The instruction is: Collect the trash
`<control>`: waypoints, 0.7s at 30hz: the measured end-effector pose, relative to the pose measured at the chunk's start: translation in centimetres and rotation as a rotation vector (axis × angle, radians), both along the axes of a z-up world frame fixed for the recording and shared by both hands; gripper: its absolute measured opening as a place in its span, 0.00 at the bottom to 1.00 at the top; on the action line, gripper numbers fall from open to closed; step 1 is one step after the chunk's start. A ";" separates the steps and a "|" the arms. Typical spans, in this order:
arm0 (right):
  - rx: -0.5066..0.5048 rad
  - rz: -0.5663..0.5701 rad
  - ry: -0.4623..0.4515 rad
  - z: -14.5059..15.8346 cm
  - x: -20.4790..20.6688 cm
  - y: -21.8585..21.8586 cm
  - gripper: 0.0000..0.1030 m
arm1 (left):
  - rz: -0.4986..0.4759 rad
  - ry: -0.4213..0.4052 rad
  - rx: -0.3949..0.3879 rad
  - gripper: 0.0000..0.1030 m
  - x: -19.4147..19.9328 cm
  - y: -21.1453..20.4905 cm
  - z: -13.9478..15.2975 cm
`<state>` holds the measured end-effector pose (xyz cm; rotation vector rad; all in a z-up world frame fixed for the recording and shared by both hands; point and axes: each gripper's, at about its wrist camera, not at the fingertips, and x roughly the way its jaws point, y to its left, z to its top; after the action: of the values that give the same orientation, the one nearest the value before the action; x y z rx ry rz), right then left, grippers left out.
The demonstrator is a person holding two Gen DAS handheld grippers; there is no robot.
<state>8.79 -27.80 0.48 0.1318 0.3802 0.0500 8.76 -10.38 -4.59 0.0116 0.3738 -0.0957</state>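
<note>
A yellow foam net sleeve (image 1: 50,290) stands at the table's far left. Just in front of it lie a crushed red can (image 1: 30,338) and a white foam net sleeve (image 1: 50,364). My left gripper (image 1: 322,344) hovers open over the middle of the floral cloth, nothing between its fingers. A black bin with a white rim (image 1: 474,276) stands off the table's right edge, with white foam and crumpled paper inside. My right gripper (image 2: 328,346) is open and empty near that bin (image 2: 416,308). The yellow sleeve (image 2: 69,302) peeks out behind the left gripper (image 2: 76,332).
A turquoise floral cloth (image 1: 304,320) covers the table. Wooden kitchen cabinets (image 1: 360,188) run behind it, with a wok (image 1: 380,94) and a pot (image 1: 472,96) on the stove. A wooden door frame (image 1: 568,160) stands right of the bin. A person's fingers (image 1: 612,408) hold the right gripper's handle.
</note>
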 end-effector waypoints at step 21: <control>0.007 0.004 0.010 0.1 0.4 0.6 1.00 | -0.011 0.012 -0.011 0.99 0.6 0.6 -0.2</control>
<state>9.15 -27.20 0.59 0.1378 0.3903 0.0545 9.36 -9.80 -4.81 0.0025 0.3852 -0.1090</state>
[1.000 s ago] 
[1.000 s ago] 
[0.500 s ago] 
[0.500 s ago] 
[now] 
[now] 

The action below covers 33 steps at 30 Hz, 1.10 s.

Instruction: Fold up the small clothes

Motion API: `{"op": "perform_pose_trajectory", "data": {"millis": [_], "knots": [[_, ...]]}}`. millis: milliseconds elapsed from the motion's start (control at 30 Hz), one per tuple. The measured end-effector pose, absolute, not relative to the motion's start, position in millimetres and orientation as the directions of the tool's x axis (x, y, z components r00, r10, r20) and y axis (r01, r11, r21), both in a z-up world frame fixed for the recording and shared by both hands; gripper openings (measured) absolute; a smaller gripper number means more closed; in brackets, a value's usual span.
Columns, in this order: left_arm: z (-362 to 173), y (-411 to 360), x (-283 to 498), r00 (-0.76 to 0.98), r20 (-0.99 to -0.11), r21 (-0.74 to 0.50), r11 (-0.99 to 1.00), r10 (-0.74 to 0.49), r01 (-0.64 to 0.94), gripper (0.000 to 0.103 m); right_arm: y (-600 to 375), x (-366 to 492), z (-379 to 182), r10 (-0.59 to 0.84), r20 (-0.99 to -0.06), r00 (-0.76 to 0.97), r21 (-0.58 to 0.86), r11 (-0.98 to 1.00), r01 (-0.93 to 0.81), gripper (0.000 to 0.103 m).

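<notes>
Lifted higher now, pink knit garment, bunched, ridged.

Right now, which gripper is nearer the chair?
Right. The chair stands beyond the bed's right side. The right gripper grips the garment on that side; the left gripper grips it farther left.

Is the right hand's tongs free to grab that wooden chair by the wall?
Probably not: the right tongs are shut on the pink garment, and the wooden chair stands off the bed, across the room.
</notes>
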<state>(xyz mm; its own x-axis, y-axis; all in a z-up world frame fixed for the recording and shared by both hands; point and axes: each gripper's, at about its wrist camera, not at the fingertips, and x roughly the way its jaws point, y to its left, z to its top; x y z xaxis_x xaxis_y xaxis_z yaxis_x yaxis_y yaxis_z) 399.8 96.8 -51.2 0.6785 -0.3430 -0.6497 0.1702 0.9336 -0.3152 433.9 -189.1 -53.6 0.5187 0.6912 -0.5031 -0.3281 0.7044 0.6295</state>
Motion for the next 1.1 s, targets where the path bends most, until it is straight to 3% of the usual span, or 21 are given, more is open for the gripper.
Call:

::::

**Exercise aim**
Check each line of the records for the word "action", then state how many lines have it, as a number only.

**Completed task**
3